There was another witness, who, though standing at the door motionless and bewildered himself, still managed to remark Gania’s deathlike pallor, and the dreadful change that had come over his face. This witness was the prince, who now advanced in alarm and muttered to Gania:

“Drink some water, and don’t look like that!”

It was clear that he came out with these words quite spontaneously, on the spur of the moment. But his speech was productive of much—for it appeared that all. Gania’s rage now overflowed upon the prince. He seized him by the shoulder and gazed with an intensity of loathing and revenge at him, but said nothing—as though his feelings were too strong to permit of words.

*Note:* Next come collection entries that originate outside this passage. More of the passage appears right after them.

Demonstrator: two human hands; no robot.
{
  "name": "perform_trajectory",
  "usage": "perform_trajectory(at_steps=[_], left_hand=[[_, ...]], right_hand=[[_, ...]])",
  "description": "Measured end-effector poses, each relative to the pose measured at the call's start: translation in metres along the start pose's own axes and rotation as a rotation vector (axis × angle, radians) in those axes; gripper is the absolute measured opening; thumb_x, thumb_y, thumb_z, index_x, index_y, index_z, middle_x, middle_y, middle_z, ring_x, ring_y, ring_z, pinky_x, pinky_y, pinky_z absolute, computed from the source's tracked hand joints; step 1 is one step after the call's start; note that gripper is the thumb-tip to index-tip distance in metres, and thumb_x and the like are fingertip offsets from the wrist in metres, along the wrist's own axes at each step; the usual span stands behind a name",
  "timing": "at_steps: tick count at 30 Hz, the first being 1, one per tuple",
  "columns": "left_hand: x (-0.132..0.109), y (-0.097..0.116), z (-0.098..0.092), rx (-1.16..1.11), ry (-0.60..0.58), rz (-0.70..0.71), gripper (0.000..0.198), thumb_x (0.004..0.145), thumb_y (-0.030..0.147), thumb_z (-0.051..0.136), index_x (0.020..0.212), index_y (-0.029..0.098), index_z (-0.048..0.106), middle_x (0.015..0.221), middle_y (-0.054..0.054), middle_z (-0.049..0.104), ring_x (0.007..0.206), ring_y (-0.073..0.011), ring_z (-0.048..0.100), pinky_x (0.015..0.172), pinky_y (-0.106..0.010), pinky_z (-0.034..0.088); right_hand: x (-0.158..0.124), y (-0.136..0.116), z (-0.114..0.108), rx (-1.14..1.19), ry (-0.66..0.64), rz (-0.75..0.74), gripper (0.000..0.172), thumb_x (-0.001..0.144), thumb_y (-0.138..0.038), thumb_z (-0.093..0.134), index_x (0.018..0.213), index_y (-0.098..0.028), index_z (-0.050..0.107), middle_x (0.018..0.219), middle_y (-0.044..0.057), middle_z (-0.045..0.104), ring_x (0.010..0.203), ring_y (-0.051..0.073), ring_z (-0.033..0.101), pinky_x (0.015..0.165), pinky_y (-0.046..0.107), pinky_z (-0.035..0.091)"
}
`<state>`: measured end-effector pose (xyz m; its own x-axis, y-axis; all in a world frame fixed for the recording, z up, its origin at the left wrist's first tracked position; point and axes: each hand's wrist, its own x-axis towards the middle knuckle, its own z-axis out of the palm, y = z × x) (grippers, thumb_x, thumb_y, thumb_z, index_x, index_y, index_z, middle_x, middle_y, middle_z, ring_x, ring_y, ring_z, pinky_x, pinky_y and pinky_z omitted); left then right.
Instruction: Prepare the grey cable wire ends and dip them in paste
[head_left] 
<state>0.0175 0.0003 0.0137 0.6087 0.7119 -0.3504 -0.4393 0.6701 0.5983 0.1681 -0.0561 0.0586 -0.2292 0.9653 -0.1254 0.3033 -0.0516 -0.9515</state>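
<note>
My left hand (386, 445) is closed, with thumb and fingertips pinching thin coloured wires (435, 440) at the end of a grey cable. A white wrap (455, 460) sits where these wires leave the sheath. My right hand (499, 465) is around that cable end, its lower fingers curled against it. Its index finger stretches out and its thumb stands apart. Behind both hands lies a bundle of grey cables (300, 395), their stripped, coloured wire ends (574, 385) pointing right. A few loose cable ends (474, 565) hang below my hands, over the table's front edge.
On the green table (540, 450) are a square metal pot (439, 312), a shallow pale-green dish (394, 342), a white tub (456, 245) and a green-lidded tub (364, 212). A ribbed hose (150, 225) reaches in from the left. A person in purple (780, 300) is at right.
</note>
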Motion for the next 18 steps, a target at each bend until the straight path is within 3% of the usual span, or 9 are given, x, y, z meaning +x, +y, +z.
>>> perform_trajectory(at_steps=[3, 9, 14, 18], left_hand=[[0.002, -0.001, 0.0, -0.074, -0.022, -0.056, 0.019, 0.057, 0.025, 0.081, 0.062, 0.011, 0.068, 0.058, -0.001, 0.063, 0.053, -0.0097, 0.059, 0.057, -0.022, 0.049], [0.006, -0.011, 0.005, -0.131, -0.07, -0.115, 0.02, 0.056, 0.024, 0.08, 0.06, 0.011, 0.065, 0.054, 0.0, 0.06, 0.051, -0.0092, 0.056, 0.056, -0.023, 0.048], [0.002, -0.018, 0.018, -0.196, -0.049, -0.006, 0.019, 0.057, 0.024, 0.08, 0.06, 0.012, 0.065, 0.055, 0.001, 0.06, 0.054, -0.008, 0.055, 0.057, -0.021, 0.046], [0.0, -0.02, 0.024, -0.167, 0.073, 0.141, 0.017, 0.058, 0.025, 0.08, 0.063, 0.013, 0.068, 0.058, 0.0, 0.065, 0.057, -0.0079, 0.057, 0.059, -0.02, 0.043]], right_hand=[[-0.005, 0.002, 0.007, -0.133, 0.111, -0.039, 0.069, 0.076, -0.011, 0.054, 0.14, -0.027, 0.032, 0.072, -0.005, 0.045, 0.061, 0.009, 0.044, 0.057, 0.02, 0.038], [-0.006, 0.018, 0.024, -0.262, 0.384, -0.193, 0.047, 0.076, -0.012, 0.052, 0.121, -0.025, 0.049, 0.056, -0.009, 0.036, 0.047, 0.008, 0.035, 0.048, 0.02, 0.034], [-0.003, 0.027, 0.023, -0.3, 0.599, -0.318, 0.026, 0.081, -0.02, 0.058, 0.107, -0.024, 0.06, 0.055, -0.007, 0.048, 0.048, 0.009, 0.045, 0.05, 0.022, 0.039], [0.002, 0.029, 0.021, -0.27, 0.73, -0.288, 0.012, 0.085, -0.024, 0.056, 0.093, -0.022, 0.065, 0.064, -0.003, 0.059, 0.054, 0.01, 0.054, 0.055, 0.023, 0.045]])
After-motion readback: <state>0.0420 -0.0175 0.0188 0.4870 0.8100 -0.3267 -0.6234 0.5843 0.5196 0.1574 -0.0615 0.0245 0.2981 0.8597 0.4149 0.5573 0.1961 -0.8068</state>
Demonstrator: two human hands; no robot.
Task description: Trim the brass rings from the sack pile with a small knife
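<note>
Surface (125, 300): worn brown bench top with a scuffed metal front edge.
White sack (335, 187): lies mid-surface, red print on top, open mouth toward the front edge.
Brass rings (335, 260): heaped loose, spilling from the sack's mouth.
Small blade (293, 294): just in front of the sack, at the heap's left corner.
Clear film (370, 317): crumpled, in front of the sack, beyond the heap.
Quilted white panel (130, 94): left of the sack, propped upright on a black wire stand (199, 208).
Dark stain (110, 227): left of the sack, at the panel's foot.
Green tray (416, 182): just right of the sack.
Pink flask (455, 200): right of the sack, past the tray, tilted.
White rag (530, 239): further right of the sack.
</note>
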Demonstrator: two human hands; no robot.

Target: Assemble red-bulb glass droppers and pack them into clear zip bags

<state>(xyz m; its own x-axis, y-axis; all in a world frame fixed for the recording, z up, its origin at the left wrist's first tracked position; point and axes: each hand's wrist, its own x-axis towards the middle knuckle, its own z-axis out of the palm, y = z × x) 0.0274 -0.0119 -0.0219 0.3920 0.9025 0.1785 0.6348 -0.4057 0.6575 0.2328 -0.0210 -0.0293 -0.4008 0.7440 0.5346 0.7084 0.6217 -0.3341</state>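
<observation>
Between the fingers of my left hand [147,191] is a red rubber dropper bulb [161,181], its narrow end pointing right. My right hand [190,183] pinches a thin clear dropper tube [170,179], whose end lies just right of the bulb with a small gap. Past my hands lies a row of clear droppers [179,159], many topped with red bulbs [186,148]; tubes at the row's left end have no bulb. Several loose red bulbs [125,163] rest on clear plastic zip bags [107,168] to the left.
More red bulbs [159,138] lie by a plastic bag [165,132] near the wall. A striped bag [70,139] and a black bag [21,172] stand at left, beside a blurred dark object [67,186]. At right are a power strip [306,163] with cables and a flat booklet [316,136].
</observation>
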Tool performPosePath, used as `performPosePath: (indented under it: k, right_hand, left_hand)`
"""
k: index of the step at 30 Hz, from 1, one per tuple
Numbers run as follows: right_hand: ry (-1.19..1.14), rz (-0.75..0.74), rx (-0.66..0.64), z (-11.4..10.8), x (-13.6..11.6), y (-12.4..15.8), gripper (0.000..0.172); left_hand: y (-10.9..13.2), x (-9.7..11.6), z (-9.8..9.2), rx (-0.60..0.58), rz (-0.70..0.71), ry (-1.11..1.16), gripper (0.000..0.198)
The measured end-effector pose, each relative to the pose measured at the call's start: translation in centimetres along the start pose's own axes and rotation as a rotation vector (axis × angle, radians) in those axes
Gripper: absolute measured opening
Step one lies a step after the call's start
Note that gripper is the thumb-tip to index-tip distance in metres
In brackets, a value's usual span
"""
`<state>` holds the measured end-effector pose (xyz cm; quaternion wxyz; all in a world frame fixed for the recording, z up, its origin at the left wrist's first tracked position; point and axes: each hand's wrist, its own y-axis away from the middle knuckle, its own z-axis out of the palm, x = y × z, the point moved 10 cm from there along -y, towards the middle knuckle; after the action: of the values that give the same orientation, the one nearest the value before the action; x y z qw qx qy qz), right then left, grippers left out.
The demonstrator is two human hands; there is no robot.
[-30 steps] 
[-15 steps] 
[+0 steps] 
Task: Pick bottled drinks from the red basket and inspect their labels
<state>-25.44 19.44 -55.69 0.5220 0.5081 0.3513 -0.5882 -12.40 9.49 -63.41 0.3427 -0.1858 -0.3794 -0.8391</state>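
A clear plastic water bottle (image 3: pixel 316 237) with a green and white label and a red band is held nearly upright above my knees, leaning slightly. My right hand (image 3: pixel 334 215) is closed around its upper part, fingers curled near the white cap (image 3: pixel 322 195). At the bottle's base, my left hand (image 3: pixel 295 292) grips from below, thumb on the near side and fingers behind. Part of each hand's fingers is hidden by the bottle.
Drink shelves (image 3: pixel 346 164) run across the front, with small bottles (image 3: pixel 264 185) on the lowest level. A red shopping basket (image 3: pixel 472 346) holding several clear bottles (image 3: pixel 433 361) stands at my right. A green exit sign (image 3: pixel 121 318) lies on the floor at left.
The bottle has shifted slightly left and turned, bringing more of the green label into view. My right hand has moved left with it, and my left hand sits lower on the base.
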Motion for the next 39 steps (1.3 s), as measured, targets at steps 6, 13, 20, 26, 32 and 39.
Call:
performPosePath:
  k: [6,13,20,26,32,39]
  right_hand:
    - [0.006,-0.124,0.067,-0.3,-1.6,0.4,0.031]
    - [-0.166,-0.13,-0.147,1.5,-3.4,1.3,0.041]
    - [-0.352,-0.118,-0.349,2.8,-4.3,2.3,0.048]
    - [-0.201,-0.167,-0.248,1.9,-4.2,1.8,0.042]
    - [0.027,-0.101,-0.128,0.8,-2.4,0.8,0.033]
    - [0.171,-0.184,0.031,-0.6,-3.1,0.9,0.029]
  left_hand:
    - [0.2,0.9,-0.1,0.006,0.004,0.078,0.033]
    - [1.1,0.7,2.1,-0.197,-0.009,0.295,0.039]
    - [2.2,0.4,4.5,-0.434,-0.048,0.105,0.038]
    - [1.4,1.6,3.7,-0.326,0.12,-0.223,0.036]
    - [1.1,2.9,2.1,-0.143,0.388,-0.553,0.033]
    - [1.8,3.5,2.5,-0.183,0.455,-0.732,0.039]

General agitation prevailed. Nina Alexandrovna gave a little cry of anxiety; Ptitsin took a step forward in alarm; Colia and Ferdishenko stood stock still at the door in amazement;—only Varia remained coolly watching the scene from under her eyelashes. She did not sit down, but stood by her mother with folded hands. However, Gania recollected himself almost immediately. He let go of the prince and burst out laughing.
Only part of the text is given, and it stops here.